La puerta se abrió detrás de ella y la bonita mujer que Laurel había visto la última vez estaba ahí, de pie, con un bebé en brazos.

—Oh, Dios mío —dijo, con esos ojos azules abiertos de par en par—. Es… usted.

Laurel estaba acostumbrada a que la reconociesen, pero había algo diferente en el tono de esta mujer. Sonrió y la mujer se sonrojó, se limpió la mano en los vaqueros azules y se la tendió a Laurel.

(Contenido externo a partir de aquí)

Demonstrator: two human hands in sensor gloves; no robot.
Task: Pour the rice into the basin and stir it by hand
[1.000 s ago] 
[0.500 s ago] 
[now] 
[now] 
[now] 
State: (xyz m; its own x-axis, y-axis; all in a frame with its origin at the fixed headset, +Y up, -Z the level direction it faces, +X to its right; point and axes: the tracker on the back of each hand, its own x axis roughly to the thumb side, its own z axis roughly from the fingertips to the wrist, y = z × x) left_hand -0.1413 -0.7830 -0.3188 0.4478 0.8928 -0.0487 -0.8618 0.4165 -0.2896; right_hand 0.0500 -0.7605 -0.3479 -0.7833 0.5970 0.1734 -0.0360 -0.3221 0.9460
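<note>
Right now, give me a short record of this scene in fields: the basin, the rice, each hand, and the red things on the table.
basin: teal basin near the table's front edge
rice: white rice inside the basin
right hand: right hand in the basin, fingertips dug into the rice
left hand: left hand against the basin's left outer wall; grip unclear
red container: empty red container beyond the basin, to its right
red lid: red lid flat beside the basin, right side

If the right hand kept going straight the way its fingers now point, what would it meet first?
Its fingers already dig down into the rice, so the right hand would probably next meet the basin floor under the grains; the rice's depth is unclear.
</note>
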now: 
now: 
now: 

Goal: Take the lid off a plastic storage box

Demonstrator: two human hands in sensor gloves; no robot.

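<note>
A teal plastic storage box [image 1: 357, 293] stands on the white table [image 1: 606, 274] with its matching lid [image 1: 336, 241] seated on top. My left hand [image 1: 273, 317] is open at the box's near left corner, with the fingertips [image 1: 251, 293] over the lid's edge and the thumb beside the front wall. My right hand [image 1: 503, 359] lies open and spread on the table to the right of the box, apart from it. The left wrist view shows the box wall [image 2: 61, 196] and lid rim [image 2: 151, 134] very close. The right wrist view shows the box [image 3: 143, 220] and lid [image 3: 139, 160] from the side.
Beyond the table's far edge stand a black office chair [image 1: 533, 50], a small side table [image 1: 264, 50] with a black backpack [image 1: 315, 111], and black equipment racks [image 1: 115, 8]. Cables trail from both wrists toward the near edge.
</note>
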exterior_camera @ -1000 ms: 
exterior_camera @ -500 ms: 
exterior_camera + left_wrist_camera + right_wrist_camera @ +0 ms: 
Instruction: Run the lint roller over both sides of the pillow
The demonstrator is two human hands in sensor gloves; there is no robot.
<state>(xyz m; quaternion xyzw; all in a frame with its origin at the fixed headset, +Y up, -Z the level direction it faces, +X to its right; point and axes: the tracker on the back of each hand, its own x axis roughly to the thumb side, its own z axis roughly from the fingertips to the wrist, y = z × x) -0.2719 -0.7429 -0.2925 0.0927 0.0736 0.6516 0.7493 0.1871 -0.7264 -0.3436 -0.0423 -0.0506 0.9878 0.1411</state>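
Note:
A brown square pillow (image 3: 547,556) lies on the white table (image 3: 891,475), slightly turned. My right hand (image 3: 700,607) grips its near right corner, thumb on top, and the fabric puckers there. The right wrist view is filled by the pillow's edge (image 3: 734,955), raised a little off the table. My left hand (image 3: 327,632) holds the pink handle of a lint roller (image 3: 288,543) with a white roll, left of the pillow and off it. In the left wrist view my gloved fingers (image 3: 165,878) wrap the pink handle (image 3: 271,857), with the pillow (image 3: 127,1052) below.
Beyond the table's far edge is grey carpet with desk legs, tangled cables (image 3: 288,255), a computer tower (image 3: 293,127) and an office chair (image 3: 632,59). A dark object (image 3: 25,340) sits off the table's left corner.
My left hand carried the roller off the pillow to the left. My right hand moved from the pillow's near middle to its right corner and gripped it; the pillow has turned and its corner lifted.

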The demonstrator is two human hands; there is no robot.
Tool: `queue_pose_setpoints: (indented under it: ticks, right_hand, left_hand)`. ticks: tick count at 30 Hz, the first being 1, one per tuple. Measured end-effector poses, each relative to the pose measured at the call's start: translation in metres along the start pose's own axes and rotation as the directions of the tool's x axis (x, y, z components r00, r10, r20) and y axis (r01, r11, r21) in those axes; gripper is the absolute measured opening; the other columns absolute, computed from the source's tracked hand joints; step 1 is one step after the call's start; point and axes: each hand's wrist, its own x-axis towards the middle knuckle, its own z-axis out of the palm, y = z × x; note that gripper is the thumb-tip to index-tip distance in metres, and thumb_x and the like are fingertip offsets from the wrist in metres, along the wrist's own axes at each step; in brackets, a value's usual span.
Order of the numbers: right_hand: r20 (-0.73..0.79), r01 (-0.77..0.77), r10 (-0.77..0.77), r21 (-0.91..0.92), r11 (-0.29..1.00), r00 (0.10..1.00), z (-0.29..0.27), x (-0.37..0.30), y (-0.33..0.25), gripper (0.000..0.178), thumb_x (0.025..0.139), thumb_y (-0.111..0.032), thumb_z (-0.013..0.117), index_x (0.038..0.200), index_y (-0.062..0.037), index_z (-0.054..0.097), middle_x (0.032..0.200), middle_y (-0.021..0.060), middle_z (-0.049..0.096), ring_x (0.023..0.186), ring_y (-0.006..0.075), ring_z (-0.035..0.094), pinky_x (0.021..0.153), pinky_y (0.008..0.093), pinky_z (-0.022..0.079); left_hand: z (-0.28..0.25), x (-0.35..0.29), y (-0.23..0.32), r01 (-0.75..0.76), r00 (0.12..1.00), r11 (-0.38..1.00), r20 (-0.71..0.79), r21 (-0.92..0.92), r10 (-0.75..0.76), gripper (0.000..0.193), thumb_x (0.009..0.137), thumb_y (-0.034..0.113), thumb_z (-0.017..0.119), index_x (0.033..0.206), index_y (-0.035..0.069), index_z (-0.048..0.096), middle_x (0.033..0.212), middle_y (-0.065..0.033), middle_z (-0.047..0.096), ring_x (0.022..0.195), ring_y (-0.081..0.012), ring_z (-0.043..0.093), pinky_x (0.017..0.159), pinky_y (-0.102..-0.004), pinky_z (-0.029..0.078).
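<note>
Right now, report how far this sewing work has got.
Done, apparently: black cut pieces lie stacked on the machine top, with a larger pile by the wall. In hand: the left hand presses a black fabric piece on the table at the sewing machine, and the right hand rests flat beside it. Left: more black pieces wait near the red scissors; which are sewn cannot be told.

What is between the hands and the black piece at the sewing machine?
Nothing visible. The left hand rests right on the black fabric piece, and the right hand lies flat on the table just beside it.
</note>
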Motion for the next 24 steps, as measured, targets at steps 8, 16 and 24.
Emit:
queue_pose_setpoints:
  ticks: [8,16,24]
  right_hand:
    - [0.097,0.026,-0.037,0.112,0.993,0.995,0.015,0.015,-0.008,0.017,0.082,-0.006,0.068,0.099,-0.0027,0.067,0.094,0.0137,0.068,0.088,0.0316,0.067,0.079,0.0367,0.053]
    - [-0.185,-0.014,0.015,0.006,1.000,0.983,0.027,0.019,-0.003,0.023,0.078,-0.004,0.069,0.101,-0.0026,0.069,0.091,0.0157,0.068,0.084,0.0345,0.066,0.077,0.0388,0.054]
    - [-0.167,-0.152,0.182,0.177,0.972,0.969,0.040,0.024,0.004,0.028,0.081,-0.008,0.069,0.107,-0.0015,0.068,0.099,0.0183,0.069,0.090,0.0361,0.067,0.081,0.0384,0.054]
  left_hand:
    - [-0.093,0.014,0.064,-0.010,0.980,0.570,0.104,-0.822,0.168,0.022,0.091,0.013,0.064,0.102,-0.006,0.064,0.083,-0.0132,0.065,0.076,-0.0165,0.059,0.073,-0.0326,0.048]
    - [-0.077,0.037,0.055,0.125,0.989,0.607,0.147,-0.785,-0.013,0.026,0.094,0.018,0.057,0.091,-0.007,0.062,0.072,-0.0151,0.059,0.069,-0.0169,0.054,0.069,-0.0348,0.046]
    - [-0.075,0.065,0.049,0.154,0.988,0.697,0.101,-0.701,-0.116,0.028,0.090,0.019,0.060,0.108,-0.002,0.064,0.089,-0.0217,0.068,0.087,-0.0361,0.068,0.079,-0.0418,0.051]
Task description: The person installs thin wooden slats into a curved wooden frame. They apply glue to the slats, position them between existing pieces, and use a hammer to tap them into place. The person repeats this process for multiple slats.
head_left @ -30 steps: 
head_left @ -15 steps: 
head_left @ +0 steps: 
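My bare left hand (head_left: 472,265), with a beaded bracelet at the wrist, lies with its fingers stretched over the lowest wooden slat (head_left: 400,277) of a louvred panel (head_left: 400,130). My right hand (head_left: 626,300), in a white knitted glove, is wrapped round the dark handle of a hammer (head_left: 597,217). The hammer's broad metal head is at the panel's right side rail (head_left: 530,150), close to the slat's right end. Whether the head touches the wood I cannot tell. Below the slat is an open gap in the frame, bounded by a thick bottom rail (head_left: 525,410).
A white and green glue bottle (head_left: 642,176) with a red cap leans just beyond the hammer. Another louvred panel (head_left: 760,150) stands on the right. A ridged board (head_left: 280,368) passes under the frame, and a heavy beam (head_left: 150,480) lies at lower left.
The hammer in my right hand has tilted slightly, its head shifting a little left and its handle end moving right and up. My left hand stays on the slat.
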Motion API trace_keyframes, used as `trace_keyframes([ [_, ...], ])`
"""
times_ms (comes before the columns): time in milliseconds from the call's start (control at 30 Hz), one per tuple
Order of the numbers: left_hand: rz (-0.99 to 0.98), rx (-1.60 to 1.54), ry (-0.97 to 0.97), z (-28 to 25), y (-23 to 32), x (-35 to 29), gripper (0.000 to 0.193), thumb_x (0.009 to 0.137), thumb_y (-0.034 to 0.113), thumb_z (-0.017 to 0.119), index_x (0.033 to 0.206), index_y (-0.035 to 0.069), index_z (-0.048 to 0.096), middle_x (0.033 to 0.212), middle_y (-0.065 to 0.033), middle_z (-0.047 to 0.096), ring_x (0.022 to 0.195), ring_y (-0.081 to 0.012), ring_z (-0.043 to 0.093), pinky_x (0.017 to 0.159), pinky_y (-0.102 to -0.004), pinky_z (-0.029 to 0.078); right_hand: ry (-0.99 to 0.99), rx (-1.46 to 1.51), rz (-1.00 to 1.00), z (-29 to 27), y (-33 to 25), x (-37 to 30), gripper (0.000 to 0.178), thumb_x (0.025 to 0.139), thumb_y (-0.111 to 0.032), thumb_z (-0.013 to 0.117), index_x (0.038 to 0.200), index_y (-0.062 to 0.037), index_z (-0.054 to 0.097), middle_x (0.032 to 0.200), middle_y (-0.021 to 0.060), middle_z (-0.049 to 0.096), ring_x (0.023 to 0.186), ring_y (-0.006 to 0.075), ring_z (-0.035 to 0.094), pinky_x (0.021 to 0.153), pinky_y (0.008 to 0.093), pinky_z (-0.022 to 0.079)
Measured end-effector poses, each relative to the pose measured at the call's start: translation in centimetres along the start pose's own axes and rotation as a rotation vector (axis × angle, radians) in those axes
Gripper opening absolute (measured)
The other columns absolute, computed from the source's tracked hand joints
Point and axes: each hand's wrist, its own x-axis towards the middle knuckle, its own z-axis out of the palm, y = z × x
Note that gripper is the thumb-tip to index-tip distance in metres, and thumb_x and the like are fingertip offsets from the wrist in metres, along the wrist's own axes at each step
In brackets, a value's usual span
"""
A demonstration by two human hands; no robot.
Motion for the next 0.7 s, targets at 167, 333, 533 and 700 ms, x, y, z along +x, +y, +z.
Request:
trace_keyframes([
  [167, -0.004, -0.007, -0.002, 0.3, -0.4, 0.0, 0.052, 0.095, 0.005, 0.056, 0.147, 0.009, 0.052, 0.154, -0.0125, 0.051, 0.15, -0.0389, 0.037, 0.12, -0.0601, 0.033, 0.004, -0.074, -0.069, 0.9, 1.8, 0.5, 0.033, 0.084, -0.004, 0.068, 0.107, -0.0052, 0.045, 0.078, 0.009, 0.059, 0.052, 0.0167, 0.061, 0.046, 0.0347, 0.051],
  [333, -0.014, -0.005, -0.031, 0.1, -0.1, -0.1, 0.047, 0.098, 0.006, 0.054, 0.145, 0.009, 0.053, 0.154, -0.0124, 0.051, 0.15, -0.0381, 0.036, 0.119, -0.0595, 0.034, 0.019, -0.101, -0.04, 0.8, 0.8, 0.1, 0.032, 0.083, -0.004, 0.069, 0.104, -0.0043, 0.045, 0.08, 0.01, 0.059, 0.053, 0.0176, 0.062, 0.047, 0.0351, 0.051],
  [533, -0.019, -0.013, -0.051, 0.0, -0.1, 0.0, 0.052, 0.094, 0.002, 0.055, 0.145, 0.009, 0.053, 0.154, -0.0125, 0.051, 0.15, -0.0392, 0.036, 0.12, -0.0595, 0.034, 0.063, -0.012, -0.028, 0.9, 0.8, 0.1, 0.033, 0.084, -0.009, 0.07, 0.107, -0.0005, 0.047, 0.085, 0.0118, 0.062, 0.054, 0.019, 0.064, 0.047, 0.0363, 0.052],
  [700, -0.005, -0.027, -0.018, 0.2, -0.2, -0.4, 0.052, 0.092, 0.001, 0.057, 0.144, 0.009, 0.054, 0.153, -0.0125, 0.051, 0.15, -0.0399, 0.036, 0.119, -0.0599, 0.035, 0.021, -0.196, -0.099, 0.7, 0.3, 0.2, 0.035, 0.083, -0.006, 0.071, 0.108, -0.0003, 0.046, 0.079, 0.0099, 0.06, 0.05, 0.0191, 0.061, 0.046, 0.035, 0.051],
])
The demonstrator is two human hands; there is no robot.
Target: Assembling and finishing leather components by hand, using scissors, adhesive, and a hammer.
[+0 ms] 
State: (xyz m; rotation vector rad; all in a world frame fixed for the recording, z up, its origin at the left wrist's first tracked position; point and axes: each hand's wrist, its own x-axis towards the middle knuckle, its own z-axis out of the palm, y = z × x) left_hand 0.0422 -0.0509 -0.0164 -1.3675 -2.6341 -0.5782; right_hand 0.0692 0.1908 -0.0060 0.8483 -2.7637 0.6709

—Lo siento —dijo—. ¿Dónde están mis modales? Yo soy Karen y este es Humphrey —dio una palmadita en el trasero del niño y un mechón rubio y rizado ondeó ligeramente sobre su hombro, mientras sus ojos azul cielo contemplaban a Laurel con timidez—, y, por supuesto, ya sé quién es usted. Es un gran honor conocerla, señora Nicolson.

—Llámame Laurel.

—Laurel. —Karen se mordió levemente el labio inferior, un gesto nervioso y satisfecho, y sacudió la cabeza, incrédula—. Julian mencionó que la había visto, pero pensé… A veces él… —Sonrió—. No importa… Aquí está. Mi marido se va a volver loco cuando la vea.

«Eres la señora de papá». Laurel tuvo la fuerte sospecha de que no entendía bien lo que ocurría.

—¿Sabe? Ni siquiera me dijo que iba a venir.

Laurel no explicó que no había llamado de antemano; aún no sabía cómo explicar por qué había venido. Se conformó con sonreír.

—Entre, por favor. Voy a decirle a Marty que baje de la buhardilla.

Laurel siguió a Karen por un vestíbulo atestado, junto al cochecito con aspecto de módulo lunar, entre un mar de pelotas, cometas y pequeños zapatos que no coincidían, y entraron en una sala de estar cálida y luminosa. Había unas estanterías blancas que llegaban al techo, con libros apilados de cualquier modo, y en la pared dibujos de niños junto a fotografías de familia de personas sonrientes y felices. Laurel casi se tropezó con un cuerpo menudo en el suelo: era el niño de la otra vez, que yacía boca arriba con las rodillas dobladas. Con un brazo en alto daba vida a un avión de Lego y hacía ruidos graves, de motor, ensimismado por completo en la simulación del vuelo de su avión.

—Julian —dijo su madre—, Juju, sube, cariño, y dile a papá que tenemos visita.

El niño alzó la vista, parpadeando de vuelta a la realidad; vio a Laurel y sus ojos se iluminaron al reconocerla. Sin decir palabra, sin ni siquiera una vacilante pausa en el ruido del motor, dirigió su avión a un nuevo rumbo, se puso en pie y lo siguió por las escaleras de moqueta.

Karen insistió en poner la tetera a hervir, así que Laurel se sentó en un cómodo sofá con marcas de lápiz sobre la funda a cuadros rojos y blancos y sonrió al bebé, que se encontraba sentado en la alfombra, dando patadas a un sonajero con su piececito regordete.